Леву увели в камеру. Тяжело ему было. Правда, это не первый удар в грудь, в сердце. Он помнит, когда гораздо выше и старше его духовно близкие говорили на него ложь. Он понимал систему этой машины, которая фабрикует ложные показания; он понимал, как вынудили показать на него и Володю и Юрия, не осуждал их, но все-таки было больно. Больно, что мы, верующие, не способны бываем из-за страха отстаивать истину.
Допросы продолжались. Следователь продолжал кричать, шуметь, и наконец в присутствии Снежкина и следователя ему была дана очная ставка со Славой Беляниным.
— Вы друг друга знаете? — спросил следователь. Вместо ответа друзья обнялись и расцеловались. Снежкин рассмеялся:
– Вот видите, какие мы гуманные люди, даже разрешаем вам целоваться!
– Так вот, Слава Белянин показывает на вас что вы знали, что он работает дружинником, и отвлекали его от этой полезной общественной деятельности, советовали ему, как он и подписал это, отстраниться от этой работы. Ну, а что он комсомолец, он показывает, что вы не знали об этом.
– Говоря правду, — сказал Лева, — я никогда не отвлекал его от работы дружинника и не нахожу ничего плохого в том, что он, будучи христианином, делает полезную работу, и делает добросовестно. Ну, а то, что он комсомолец, об этом, представьте себе, я знал.
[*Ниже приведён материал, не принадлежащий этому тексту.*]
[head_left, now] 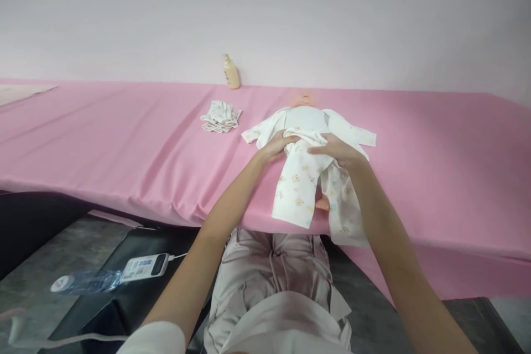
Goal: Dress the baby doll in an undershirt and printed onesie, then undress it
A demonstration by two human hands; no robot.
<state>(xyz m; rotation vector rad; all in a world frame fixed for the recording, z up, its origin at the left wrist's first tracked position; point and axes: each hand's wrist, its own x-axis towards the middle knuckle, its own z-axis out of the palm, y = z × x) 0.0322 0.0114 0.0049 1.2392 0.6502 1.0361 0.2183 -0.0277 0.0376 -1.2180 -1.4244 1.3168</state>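
Note:
A baby doll [305, 100] lies on its back on the pink-covered table, head toward the wall. It wears a white top [307, 117] with the sleeves spread to both sides. White patterned baby pants [299, 180] cover its lower body, and one foot [322, 203] shows between the two pant legs, which hang toward the front edge. My left hand [277, 146] grips the bunched waistband at its left side. On the other side, my right hand [338, 150] holds the waist, fingers reaching over the fabric. The doll's legs are mostly hidden under the cloth.
A folded stack of patterned cloth [221, 117] lies left of the doll. Behind it a pump bottle [231, 73] stands by the wall. Below the table, a water bottle [89, 282] and a white device with a cable [145, 267] rest on a black seat [124, 249].

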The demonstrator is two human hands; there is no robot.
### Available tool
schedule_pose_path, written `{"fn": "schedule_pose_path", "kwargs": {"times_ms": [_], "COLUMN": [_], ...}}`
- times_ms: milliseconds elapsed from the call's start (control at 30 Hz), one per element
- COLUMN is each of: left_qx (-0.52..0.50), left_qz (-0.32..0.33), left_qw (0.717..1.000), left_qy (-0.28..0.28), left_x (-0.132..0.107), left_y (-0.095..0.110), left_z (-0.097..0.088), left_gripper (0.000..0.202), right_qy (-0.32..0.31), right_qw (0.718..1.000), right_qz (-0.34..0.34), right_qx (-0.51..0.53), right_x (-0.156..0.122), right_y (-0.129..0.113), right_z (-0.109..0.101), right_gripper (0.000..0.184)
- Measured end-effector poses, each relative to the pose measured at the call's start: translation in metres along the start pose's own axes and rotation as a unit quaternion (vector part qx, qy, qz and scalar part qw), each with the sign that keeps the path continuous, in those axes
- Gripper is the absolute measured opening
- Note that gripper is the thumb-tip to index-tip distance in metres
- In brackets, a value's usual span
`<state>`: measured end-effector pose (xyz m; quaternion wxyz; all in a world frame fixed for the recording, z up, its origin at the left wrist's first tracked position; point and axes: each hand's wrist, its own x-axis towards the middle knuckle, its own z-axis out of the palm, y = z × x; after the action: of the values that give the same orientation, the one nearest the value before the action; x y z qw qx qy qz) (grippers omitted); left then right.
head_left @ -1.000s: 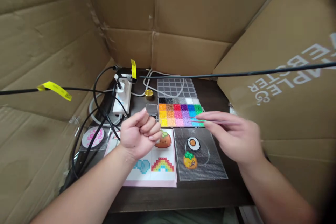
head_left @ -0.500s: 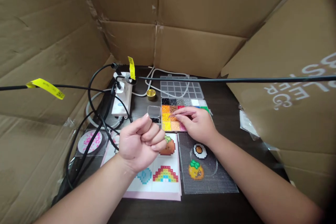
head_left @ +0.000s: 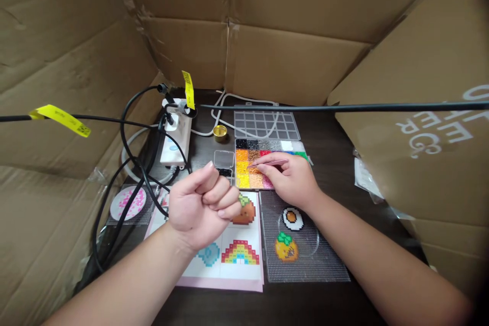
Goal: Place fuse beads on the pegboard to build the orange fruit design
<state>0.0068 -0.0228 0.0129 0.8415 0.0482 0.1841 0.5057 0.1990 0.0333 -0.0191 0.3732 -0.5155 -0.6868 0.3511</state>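
Observation:
My right hand [head_left: 292, 178] grips a pair of pink tweezers [head_left: 275, 163] between thumb and fingers. The tips point left, over the orange and brown cells of a bead box [head_left: 242, 182], whose other cells hold many colours. My left hand [head_left: 204, 204] is closed in a loose fist, palm side up, above a pattern sheet [head_left: 206, 277]; nothing shows in it. Printed on the sheet are a rainbow and a blue shape, with other pictures partly covered by the hand. On a clear pegboard [head_left: 324, 265] lie a bead fried egg [head_left: 293, 219] and an orange bead persimmon [head_left: 286, 248].
A clear compartment lid [head_left: 263, 125] lies behind the bead box, near a small gold tin [head_left: 220, 133]. A white power strip [head_left: 175, 137] and looping black cables [head_left: 123, 132] occupy the left. Pink beads rest on a white dish [head_left: 118, 209]. Cardboard walls [head_left: 290, 56] surround the table.
The view has shifted slightly. The right hand still holds the tweezers over the bead box, their tips a little changed in position. The left fist is much the same.

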Motion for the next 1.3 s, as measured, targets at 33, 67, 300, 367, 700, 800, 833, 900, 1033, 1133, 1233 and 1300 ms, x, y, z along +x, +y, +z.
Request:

Славик оживился и твердо сказал:
— Все, что говорит Смирнский, правда, а все, что я вам подписывал, ложь, и я каюсь в этом и не буду все это подтверждать и подписывать.
Следователь и Снежкин взволновались, пытались было прикрикнуть на Белянина, но тот, возбужденный, не обращал никакого внимания на их угрозы.
– Ну, ладно, ладно, — сказал следователь. — Тут еще есть один вопрос: после того как побывала на очной ставке Тамара, между верующими распространился слух, что вас на следствии бьют и выбили вам зубы. Скажите Белянину, как с вами обращаются.